Heuristic:Explodinggradients Ragas LLM Temperature Defaults
| Knowledge Sources | |
|---|---|
| Domains | LLM_Evaluation, Optimization |
| Last Updated | 2026-02-10 12:00 GMT |
Overview
Ragas uses near-deterministic temperature (0.01) for single completions and 0.3 for multiple completions, with special parameter handling for OpenAI reasoning models (o-series, GPT-5+).
Description
The `BaseRagasLLM.get_temperature()` method returns 0.01 for single completions (ensuring near-deterministic, reproducible results) and 0.3 when multiple completions are requested (to get diverse outputs). The value 0.01 is used instead of 0.0 because some APIs reject exactly zero. Additionally, OpenAI reasoning models (o1, o3, GPT-5, etc.) have strict parameter constraints: temperature must be fixed at 1.0, `top_p` must be removed, and `max_tokens` must be renamed to `max_completion_tokens`. The default `max_tokens=1024` may be insufficient for structured output from reasoning models.
Usage
Apply this heuristic when debugging inconsistent metric results (check temperature), when using OpenAI reasoning models (o1, o3, GPT-5), or when structured output is being truncated (increase max_tokens). The reasoning model detection is pattern-based and covers o1-o9 and gpt-5 through gpt-19 -- future models beyond these ranges will need a code update.
The Insight (Rule of Thumb)
- Action: For reproducible evaluation results, use the default temperature (0.01). For reasoning models, increase `max_tokens` to 4096+.
- Values:
- Single completion: temperature = 0.01
- Multiple completions (n>1): temperature = 0.3
- Reasoning models (o-series): temperature forced to 1.0 by the model
- Default max_tokens: 1024 (may need 4096+ for reasoning models with structured output)
- Trade-off: Higher temperature = more diverse but less reproducible results. Lower max_tokens = cheaper but risks truncation.

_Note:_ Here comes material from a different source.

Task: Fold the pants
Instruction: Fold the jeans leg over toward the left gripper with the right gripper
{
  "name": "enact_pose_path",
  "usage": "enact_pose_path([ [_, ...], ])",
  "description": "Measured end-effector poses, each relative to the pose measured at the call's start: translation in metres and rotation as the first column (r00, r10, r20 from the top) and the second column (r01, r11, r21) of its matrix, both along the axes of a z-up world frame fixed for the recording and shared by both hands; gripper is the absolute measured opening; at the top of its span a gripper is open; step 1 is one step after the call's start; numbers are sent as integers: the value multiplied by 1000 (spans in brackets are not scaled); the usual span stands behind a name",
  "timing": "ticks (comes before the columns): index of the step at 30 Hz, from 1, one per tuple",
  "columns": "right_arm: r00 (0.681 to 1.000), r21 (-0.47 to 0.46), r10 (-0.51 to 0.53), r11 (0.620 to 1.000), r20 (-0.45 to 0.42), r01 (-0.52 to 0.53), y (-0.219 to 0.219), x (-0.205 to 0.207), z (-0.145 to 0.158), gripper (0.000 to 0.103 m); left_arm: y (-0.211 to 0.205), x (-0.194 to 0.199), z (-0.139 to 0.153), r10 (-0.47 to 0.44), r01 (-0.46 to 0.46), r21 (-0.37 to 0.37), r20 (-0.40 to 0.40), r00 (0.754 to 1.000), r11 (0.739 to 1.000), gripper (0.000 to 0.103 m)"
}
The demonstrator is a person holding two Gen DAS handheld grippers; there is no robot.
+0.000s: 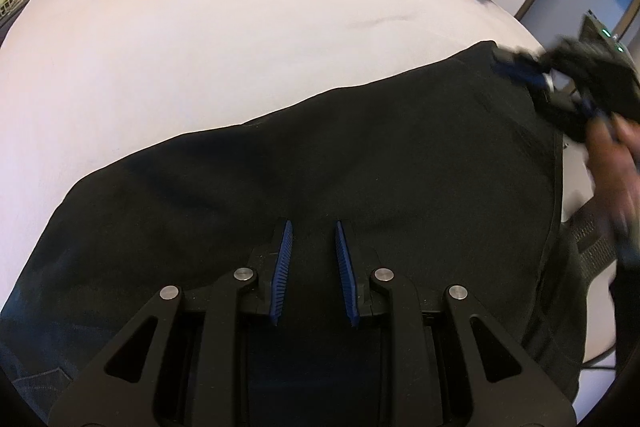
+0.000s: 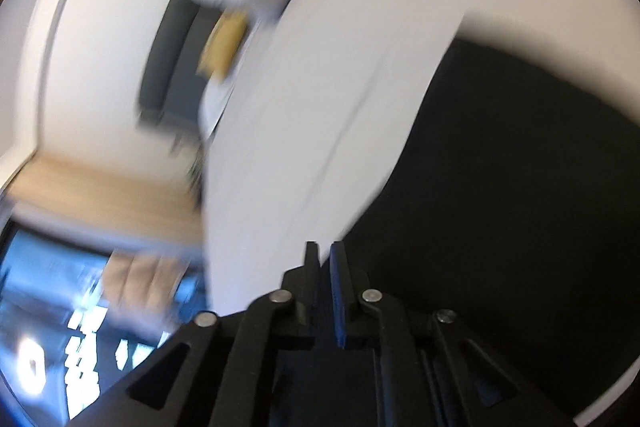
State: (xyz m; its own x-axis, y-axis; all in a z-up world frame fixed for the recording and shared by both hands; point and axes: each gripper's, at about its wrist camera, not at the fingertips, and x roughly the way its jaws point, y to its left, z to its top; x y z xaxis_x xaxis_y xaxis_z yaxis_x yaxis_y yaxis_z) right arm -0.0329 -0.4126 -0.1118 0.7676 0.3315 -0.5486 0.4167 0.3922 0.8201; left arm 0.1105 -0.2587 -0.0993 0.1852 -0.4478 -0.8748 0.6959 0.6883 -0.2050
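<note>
The left tool (image 1: 312, 227) is black with two thin fingers. Each finger (image 1: 283, 267) has a blue ridged pad on the inside. Four round silver screws sit on its black arms, which have triangle holes. The right tool (image 2: 325, 251) looks the same. A blurry bare hand (image 1: 616, 155) shows skin.

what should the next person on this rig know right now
Left tongs: open, empty, hovering over the black pants.
Right tongs: nearly closed with nothing visibly between them; the view is blurred, so the grip is uncertain. They are at the pants' far right corner.
Pants: spread fairly flat across the near side of the white bed.
Done: pants laid out; whether a fold is already made is unclear.
Left: grip an edge, fold over, smooth.
</note>
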Motion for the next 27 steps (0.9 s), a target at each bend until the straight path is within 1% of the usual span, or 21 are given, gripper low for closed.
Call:
enact_pose_path([
  [1, 998, 15, 60, 998, -8, -60, 19, -2, -6, 14, 1, -2, 1, -1, 1, 0, 0, 1000, 1000, 23],
  [3, 992, 25, 116, 993, -40, -115, 37, -11, -19, 13, 5, -6, 3, -4, 4, 3, 1, 1000, 1000, 23],
  [4, 992, 28, 114, 993, -62, -112, 39, -14, -28, 4, 7, -8, 3, -6, 6, 4, 3, 1000, 1000, 23],
  [5, 994, 53, 89, 995, -64, -86, 33, -20, -37, 0, 9, -9, 3, -8, 8, 6, 5, 1000, 1000, 23],
  [6, 997, 93, 56, 994, -54, -51, 23, -28, -43, 0, 12, -10, 3, -9, 9, 8, 6, 1000, 1000, 23],
  [7, 999, 98, 12, 995, -47, -7, 8, -36, -43, 0, 14, -10, 4, -7, 6, 9, 7, 1000, 1000, 23],
  [9, 996, 10, -63, 998, -71, 64, -18, -38, -38, 0, 19, -10, 4, 7, -7, 6, 4, 1000, 1000, 23],
  [10, 990, -31, -117, 993, -74, 115, -40, -47, -35, 0, 23, -9, 5, 17, -17, 2, 0, 1000, 1000, 23],
  [11, 983, -23, -171, 985, -72, 169, -65, -47, -38, 0, 25, -10, 5, 23, -23, -1, -1, 1000, 1000, 23],
  [13, 961, -3, -265, 964, -73, 266, -103, -67, -42, 0, 29, -12, 5, 28, -28, 1, 4, 1000, 1000, 23],
  [14, 945, -36, -319, 948, -76, 317, -122, -79, -37, 0, 33, -14, 6, 29, -29, 7, 12, 1000, 1000, 23],
  [15, 935, -62, -347, 937, -74, 343, -130, -85, -30, 0, 37, -15, 7, 31, -31, 11, 19, 999, 999, 23],
  [16, 921, -102, -380, 923, -87, 371, -135, -94, -22, 14, 42, -15, 7, 33, -34, 13, 22, 999, 999, 23],
  [17, 902, -159, -415, 905, -118, 395, -139, -102, -13, 22, 48, -16, 8, 42, -42, 18, 24, 999, 999, 23],
  [18, 896, -178, -431, 895, -105, 410, -139, -110, -4, 24, 56, -18, 9, 56, -56, 18, 25, 998, 998, 23],
  [20, 911, -125, -409, 908, -56, 400, -133, -121, 3, 25, 72, -20, 12, 91, -91, 11, 9, 996, 996, 23],
  [22, 941, -50, -337, 940, 30, 338, -101, -121, 6, 26, 79, -23, 20, 99, -99, -21, -3, 995, 995, 23],
  [23, 962, -11, -266, 964, 62, 267, -79, -112, 6, 26, 78, -24, 22, 95, -95, -32, -6, 995, 995, 23],
  [24, 976, 9, -205, 979, 74, 205, -58, -101, 6, 26, 74, -23, 22, 84, -85, -52, -26, 996, 995, 23],
  [26, 995, 49, -57, 997, 87, 53, -10, -72, -1, 26, 65, -21, 15, 66, -71, -75, -68, 995, 995, 23],
  [27, 996, 70, -11, 998, 86, 5, 8, -62, -6, 26, 60, -20, 11, 59, -63, -68, -68, 996, 996, 23],
])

- Future-proofing limitation: Reasoning model detection covers o1-o9 and gpt-5 to gpt-19. Models like o10 or gpt-20 will not be auto-detected and may use incorrect API parameters.
Reasoning
Near-deterministic temperature ensures that evaluation metrics are reproducible across runs. The 0.01 value (instead of 0.0) avoids edge cases with APIs that reject exactly zero temperature. For reasoning models, OpenAI requires `temperature=1.0` and replaces `max_tokens` with `max_completion_tokens` -- using the wrong parameter name causes API errors. The `InstructorModelArgs` docstring explicitly warns that reasoning models may need 4096+ tokens for structured JSON output to avoid truncation, which would cause parsing failures and trigger expensive retry logic.
Code Evidence
Temperature selection from `src/ragas/llms/base.py:71-73`:
def get_temperature(self, n: int) -> float:
"""Return the temperature to use for completion based on n."""
return 0.3 if n > 1 else 0.01
Reasoning model detection from `src/ragas/llms/base.py:872-898`:
def is_reasoning_model(model_str: str) -> bool:
# O-series reasoning models (o1, o1-mini, o1-2024-12-17, o2, o3, ...)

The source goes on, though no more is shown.